In 2000, I had just moved back from the East coast. Right away, it was priority for me to get season tickets...so my brother and I each bought them and had one rotating seat for a guest. The next year, the rotating seat went away as we got a block of four seats. The year after that, we had a block of six seats and the year after that, our family had eight seats together. In 2008, I stopped getting season tickets as did my brother and his wife...in 2010, none of my family had full-season tickets.
Sure, coming back for two or three games a season isn't a killer financially for two tickets...but it stings for three or four; And doing that while dragging small kids and a wife as Purdue gets beaten up isn't much of a fun day...and isn't a gratifying way for me to spend the money. So LBD and I get to a few games generally, my wife and daughter will go to one additionally and one of my pals is kind enough to get me tickets to a few more. I thank God I get to go to these games without having to calculate if I wasted too much on a Saturday.
But if I was spending $375, $500 or more per ticket for a season, I'd probably be pausing right now...even if a third of the cost was tax deductible.
I know I'm going to catch hell for this post...I've read the message boards and twitter, and many Purdue fans are piling on other Purdue fans for having a similar opinion, but I am what I am. If you want to call me a fair weather fan because I don't think it makes a ton of sense to ask the biggest, most consistent supporters of the program to foot the bill for Burke's wasted four year experiment with Hope, fine. If you want to compare Purdue's newly-installed fee with other schools like aOSU, UM, Nebraska, PSU and Wisconsin, OK...I still don't think the comparison makes much sense.
Burke, who is a smart guy by the way (no, I'm not being sarcastic), thinks this is the right way to go...I hope he's right. If he's wrong, he'll fade into retirement and let his successor pick up the pieces of losing long-time season ticket holders or deal with the drop in revenue of many downgrading their seats. If he's right and people are OK with this fee AND Hazell wins quickly, he'll look like a genius and Purdue historians will judge him very well.
The thing I don't get about the math is this: A big chunk of the ever-rising BTN TV revenue has obviously been going to renovations to Mackey and Painter's overall staff raise. But, Burke assured fans that there was a war chest that had been raised to help pay for Hope's exit and Hazell's entry...it sure doesn't feel like that war chest was anything more than scraping the last few dollars out of the Athletic Department's savings...and hoping that this additional fee will be broadly accepted. Sure, Purdue's revenue stream from football has been shrinking yearly; we've been talking about this for two years. But, the university at large takes one of, if not the highest percentage, of TV revenues from the athletic department in the conference...and still expects the athletic department to compete- So perhaps the blame for this decision lands squarely on the Board of Trustees for distributing a disproportionate amount of athletic revenue out of the that department.

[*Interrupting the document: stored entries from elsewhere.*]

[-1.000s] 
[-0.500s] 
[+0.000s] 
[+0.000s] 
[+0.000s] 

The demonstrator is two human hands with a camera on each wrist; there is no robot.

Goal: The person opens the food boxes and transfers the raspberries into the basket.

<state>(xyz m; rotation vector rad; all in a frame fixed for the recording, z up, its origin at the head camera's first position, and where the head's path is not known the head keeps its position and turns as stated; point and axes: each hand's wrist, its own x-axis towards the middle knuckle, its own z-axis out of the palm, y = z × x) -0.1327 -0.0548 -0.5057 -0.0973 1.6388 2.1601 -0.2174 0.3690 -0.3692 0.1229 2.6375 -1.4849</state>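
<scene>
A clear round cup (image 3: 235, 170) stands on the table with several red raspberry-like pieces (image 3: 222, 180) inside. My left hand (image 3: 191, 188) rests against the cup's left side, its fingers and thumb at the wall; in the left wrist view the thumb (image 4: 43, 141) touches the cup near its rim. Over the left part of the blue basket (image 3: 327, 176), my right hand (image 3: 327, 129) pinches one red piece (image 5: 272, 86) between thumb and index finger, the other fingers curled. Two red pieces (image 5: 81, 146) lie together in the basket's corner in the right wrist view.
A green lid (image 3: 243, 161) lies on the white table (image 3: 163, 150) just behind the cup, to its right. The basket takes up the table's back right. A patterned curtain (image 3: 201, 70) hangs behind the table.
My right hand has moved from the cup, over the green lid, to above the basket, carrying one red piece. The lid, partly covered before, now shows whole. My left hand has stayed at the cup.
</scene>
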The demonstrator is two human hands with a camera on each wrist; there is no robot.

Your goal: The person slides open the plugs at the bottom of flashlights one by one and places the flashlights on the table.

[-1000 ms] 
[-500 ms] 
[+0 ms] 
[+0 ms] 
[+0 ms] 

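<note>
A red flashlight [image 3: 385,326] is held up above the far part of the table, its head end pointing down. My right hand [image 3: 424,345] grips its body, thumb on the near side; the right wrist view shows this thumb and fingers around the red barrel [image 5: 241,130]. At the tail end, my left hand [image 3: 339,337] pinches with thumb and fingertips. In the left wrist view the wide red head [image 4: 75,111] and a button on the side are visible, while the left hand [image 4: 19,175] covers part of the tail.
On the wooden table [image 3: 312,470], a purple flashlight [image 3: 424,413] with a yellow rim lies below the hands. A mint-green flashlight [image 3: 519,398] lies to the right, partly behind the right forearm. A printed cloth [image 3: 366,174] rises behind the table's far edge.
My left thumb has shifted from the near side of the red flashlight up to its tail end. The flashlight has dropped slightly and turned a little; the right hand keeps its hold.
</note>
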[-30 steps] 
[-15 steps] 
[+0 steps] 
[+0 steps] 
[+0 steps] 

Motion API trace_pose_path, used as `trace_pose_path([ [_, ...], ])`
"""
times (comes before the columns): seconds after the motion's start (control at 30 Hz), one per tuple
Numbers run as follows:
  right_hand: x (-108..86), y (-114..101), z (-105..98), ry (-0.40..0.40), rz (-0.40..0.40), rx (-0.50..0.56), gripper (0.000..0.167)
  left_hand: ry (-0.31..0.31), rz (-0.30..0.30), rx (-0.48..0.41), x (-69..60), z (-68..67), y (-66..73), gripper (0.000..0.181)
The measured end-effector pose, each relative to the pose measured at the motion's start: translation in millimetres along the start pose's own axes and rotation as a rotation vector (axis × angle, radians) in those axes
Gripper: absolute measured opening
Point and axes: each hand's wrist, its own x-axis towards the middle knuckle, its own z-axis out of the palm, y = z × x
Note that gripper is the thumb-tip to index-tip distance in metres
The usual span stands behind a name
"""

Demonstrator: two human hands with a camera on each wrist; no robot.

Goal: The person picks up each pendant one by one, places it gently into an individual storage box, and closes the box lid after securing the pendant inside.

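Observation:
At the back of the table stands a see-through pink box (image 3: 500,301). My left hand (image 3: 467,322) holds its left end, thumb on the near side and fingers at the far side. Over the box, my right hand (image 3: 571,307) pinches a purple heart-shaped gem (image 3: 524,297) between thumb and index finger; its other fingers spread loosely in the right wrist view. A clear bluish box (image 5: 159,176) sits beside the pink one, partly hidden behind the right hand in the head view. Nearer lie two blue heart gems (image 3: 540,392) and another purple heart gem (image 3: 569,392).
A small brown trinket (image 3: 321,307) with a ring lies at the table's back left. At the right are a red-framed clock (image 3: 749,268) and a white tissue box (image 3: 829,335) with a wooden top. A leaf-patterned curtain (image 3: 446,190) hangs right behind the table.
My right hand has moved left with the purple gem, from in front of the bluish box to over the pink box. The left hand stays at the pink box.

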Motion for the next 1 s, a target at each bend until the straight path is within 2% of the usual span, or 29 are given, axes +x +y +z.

Everyone's feeling the pinch in this economy...and if you don't believe in trickle down economics, talk for a few minutes to someone who owns or manages a restaurant near Ross-Ade; I did quite a bit this fall. Purdue's awful showings versus Michigan and Wisconsin led to an empty Ross-Ade stadium and little traffic to commerce around the stadium in subsequent games. A demoralized fanbase bought fewer Ricardo Allen jerseys and fewer Duane Purvis burgers before and after the games...so if Hazell's rebuilding process isn't quick and promising, the athletic department's gamble could affect every business near the stadium adversely...yet again.
I think Hazell's the right guy for the job...and unlike J, I think he'll win after a season or so of changing the low-accountability and lower expectation culture within the program right now (J expects big things this fall, for the record).
As I often say here, I hope I'm wrong- I hope Burke's decision turns out to be very good...I hope J's prediction of 8 wins in 2013 is right on, or even a little low...and I hope me, my friends and family are all but forced to get a big block of season tickets once again in the very near future because the product on the field is undeniably-good.
Wow, you guys had a rotating seat? I didn't think those really existed. How fast did it rotate? Did you miss exciting plays sometimes because of it? How often were you facing the wrong way at a key moment?
ReplyDeleteI agree boilerdowd.
ReplyDeleteIt makes more sense for Burke to do this a few years into Hazell's campaign. Just look at the putrid showing of the student section over the past few seasons. This plan would be more effective in the likely situation where the demand for tickets is higher after a few years of constant improvement that we all anticipate.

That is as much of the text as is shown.